**What the task requires:**
Set out the records again, keeping every word as it is.

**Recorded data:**
***
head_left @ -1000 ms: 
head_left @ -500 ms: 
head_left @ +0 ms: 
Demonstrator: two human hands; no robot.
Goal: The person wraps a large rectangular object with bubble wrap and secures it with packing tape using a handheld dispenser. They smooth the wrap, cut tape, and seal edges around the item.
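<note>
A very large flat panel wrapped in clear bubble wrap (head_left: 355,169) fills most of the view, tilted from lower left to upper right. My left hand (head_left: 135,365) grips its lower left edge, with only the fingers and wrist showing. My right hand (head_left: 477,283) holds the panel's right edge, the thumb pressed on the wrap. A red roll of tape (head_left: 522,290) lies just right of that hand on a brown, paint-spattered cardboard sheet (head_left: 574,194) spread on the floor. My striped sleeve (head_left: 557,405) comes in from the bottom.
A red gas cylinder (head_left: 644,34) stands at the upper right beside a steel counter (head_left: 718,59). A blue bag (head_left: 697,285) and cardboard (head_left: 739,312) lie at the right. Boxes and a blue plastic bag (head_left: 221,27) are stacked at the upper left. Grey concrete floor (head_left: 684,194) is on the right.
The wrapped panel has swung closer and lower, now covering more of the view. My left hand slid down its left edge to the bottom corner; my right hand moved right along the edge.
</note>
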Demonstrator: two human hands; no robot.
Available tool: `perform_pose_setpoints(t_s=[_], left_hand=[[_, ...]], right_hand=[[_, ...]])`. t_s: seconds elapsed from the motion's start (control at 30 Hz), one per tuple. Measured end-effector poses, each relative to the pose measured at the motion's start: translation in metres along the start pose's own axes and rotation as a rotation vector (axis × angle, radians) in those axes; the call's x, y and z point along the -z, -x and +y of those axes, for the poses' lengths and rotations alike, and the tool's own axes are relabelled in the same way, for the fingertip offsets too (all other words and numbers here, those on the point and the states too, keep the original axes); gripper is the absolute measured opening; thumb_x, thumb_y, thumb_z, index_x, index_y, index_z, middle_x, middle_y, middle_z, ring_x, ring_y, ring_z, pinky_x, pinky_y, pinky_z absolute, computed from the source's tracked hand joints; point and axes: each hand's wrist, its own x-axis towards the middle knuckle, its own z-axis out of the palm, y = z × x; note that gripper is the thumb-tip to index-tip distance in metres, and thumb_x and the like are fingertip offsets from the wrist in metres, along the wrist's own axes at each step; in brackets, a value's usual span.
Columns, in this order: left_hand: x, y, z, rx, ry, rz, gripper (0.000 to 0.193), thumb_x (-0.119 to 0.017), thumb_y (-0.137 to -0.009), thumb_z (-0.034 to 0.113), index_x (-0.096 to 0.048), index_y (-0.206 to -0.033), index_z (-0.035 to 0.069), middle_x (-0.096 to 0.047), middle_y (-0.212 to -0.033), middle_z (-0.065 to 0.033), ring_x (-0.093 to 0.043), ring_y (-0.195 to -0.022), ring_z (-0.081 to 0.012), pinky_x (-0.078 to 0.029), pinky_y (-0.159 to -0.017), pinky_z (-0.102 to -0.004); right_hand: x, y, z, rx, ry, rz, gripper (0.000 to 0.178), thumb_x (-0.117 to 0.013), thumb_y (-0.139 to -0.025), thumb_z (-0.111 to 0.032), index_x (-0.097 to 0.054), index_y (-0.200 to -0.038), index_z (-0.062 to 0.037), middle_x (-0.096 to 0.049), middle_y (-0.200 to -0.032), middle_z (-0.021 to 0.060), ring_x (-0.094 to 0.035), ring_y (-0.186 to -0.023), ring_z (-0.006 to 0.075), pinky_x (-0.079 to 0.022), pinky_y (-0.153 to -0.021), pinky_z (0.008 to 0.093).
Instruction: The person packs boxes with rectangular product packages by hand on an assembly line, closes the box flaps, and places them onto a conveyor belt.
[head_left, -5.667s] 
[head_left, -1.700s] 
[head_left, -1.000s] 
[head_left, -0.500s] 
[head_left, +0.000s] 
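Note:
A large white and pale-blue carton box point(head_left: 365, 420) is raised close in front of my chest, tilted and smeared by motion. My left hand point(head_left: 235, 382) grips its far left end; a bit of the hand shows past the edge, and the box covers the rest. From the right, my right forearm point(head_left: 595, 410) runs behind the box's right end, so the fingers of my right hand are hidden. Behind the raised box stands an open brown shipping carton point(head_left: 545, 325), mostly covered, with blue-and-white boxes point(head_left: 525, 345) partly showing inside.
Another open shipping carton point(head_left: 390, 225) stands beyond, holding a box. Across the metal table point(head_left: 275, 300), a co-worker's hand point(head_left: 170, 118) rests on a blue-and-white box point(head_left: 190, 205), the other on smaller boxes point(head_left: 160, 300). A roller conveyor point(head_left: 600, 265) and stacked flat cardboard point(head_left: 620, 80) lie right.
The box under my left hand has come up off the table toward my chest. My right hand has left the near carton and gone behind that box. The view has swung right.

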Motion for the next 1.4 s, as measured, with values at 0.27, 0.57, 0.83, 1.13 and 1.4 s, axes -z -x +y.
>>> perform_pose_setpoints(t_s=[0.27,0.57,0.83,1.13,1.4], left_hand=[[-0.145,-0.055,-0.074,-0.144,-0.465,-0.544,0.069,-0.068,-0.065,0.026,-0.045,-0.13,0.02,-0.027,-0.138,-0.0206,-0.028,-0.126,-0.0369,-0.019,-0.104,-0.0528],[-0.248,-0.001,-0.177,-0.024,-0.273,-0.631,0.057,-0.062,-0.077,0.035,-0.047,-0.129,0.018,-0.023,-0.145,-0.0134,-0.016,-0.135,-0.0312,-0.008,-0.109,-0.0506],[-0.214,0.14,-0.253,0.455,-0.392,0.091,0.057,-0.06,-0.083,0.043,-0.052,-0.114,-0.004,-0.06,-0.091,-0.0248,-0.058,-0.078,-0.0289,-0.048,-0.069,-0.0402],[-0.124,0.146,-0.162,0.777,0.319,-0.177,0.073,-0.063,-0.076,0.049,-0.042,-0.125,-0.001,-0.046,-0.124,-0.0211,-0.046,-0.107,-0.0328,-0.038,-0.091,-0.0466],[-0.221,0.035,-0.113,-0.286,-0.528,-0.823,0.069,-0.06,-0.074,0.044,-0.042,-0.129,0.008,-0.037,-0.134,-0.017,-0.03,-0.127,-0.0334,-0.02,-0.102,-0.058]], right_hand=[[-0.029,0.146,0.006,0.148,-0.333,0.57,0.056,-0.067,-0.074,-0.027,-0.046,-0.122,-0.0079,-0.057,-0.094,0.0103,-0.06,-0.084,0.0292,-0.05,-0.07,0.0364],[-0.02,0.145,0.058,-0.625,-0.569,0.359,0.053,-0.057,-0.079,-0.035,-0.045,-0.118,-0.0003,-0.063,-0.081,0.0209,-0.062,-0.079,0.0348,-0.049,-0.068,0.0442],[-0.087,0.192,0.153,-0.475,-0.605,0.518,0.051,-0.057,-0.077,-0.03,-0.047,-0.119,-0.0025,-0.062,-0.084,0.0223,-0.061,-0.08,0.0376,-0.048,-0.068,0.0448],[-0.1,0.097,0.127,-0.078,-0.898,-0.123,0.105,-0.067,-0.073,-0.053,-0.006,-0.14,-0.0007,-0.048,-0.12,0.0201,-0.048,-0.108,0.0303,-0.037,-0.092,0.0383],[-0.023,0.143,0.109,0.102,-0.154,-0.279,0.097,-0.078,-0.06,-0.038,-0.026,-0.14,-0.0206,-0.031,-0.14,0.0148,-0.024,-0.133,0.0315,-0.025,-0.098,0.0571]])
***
**Task solution:**
head_left @ -1000 ms: 
head_left @ -500 ms: 
head_left @ +0 ms: 
Demonstrator: two human hands; no robot.
Goal: The person wraps a large rectangular object with bubble wrap and secures it with packing tape using a handheld dispenser. They smooth the wrap, cut tape, and seal edges around the item.
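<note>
A very large flat panel wrapped in clear bubble wrap (head_left: 355,169) fills most of the view, tilted from lower left to upper right. My left hand (head_left: 135,365) grips its lower left edge, with only the fingers and wrist showing. My right hand (head_left: 477,283) holds the panel's right edge, the thumb pressed on the wrap. A red roll of tape (head_left: 522,290) lies just right of that hand on a brown, paint-spattered cardboard sheet (head_left: 574,194) spread on the floor. My striped sleeve (head_left: 557,405) comes in from the bottom.
A red gas cylinder (head_left: 644,34) stands at the upper right beside a steel counter (head_left: 718,59). A blue bag (head_left: 697,285) and cardboard (head_left: 739,312) lie at the right. Boxes and a blue plastic bag (head_left: 221,27) are stacked at the upper left. Grey concrete floor (head_left: 684,194) is on the right.
The wrapped panel has swung closer and lower, now covering more of the view. My left hand slid down its left edge to the bottom corner; my right hand moved right along the edge.
</note>
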Demonstrator: two human hands; no robot.
Available tool: `perform_pose_setpoints(t_s=[_], left_hand=[[_, ...]], right_hand=[[_, ...]])`. t_s: seconds elapsed from the motion's start (control at 30 Hz), one per tuple. Measured end-effector poses, each relative to the pose measured at the motion's start: translation in metres along the start pose's own axes and rotation as a rotation vector (axis × angle, radians) in those axes; the call's x, y and z point along the -z, -x and +y of those axes, for the poses' lengths and rotations alike, and the tool's own axes are relabelled in the same way, for the fingertip offsets too (all other words and numbers here, those on the point and the states too, keep the original axes); gripper is the absolute measured opening; thumb_x, thumb_y, thumb_z, index_x, index_y, index_z, middle_x, middle_y, middle_z, ring_x, ring_y, ring_z, pinky_x, pinky_y, pinky_z absolute, computed from the source's tracked hand joints; point and axes: each hand's wrist, its own x-axis towards the middle knuckle, its own z-axis out of the palm, y = z × x; note that gripper is the thumb-tip to index-tip distance in metres, and thumb_x and the like are fingertip offsets from the wrist in metres, along the wrist's own axes at each step; in brackets, a value's usual span.
Columns, in this order: left_hand: x, y, z, rx, ry, rz, gripper (0.000 to 0.193), thumb_x (-0.119 to 0.017), thumb_y (-0.137 to -0.009), thumb_z (-0.034 to 0.113), index_x (-0.096 to 0.048), index_y (-0.206 to -0.033), index_z (-0.035 to 0.069), middle_x (-0.096 to 0.047), middle_y (-0.212 to -0.033), middle_z (-0.065 to 0.033), ring_x (-0.093 to 0.043), ring_y (-0.195 to -0.022), ring_z (-0.081 to 0.012), pinky_x (-0.078 to 0.029), pinky_y (-0.159 to -0.017), pinky_z (-0.102 to -0.004); right_hand: x, y, z, rx, ry, rz, gripper (0.000 to 0.178), thumb_x (-0.117 to 0.013), thumb_y (-0.139 to -0.025), thumb_z (-0.111 to 0.032), index_x (-0.097 to 0.054), index_y (-0.200 to -0.038), index_z (-0.062 to 0.037), middle_x (-0.096 to 0.049), middle_y (-0.200 to -0.032), middle_z (-0.021 to 0.060), ring_x (-0.094 to 0.035), ring_y (-0.186 to -0.023), ring_z (-0.006 to 0.075), pinky_x (-0.079 to 0.022), pinky_y (-0.153 to -0.021), pinky_z (0.008 to 0.093).
Instruction: The person packs boxes with rectangular product packages by hand on an assembly line, closes the box flaps, and places them onto a conveyor belt.
[head_left, -5.667s] 
[head_left, -1.700s] 
[head_left, -1.000s] 
[head_left, -0.500s] 
[head_left, +0.000s] 
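Note:
A large white and pale-blue carton box point(head_left: 365, 420) is raised close in front of my chest, tilted and smeared by motion. My left hand point(head_left: 235, 382) grips its far left end; a bit of the hand shows past the edge, and the box covers the rest. From the right, my right forearm point(head_left: 595, 410) runs behind the box's right end, so the fingers of my right hand are hidden. Behind the raised box stands an open brown shipping carton point(head_left: 545, 325), mostly covered, with blue-and-white boxes point(head_left: 525, 345) partly showing inside.
Another open shipping carton point(head_left: 390, 225) stands beyond, holding a box. Across the metal table point(head_left: 275, 300), a co-worker's hand point(head_left: 170, 118) rests on a blue-and-white box point(head_left: 190, 205), the other on smaller boxes point(head_left: 160, 300). A roller conveyor point(head_left: 600, 265) and stacked flat cardboard point(head_left: 620, 80) lie right.
The box under my left hand has come up off the table toward my chest. My right hand has left the near carton and gone behind that box. The view has swung right.
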
Motion for the next 1.4 s, as measured, with values at 0.27, 0.57, 0.83, 1.13 and 1.4 s, axes -z -x +y.
>>> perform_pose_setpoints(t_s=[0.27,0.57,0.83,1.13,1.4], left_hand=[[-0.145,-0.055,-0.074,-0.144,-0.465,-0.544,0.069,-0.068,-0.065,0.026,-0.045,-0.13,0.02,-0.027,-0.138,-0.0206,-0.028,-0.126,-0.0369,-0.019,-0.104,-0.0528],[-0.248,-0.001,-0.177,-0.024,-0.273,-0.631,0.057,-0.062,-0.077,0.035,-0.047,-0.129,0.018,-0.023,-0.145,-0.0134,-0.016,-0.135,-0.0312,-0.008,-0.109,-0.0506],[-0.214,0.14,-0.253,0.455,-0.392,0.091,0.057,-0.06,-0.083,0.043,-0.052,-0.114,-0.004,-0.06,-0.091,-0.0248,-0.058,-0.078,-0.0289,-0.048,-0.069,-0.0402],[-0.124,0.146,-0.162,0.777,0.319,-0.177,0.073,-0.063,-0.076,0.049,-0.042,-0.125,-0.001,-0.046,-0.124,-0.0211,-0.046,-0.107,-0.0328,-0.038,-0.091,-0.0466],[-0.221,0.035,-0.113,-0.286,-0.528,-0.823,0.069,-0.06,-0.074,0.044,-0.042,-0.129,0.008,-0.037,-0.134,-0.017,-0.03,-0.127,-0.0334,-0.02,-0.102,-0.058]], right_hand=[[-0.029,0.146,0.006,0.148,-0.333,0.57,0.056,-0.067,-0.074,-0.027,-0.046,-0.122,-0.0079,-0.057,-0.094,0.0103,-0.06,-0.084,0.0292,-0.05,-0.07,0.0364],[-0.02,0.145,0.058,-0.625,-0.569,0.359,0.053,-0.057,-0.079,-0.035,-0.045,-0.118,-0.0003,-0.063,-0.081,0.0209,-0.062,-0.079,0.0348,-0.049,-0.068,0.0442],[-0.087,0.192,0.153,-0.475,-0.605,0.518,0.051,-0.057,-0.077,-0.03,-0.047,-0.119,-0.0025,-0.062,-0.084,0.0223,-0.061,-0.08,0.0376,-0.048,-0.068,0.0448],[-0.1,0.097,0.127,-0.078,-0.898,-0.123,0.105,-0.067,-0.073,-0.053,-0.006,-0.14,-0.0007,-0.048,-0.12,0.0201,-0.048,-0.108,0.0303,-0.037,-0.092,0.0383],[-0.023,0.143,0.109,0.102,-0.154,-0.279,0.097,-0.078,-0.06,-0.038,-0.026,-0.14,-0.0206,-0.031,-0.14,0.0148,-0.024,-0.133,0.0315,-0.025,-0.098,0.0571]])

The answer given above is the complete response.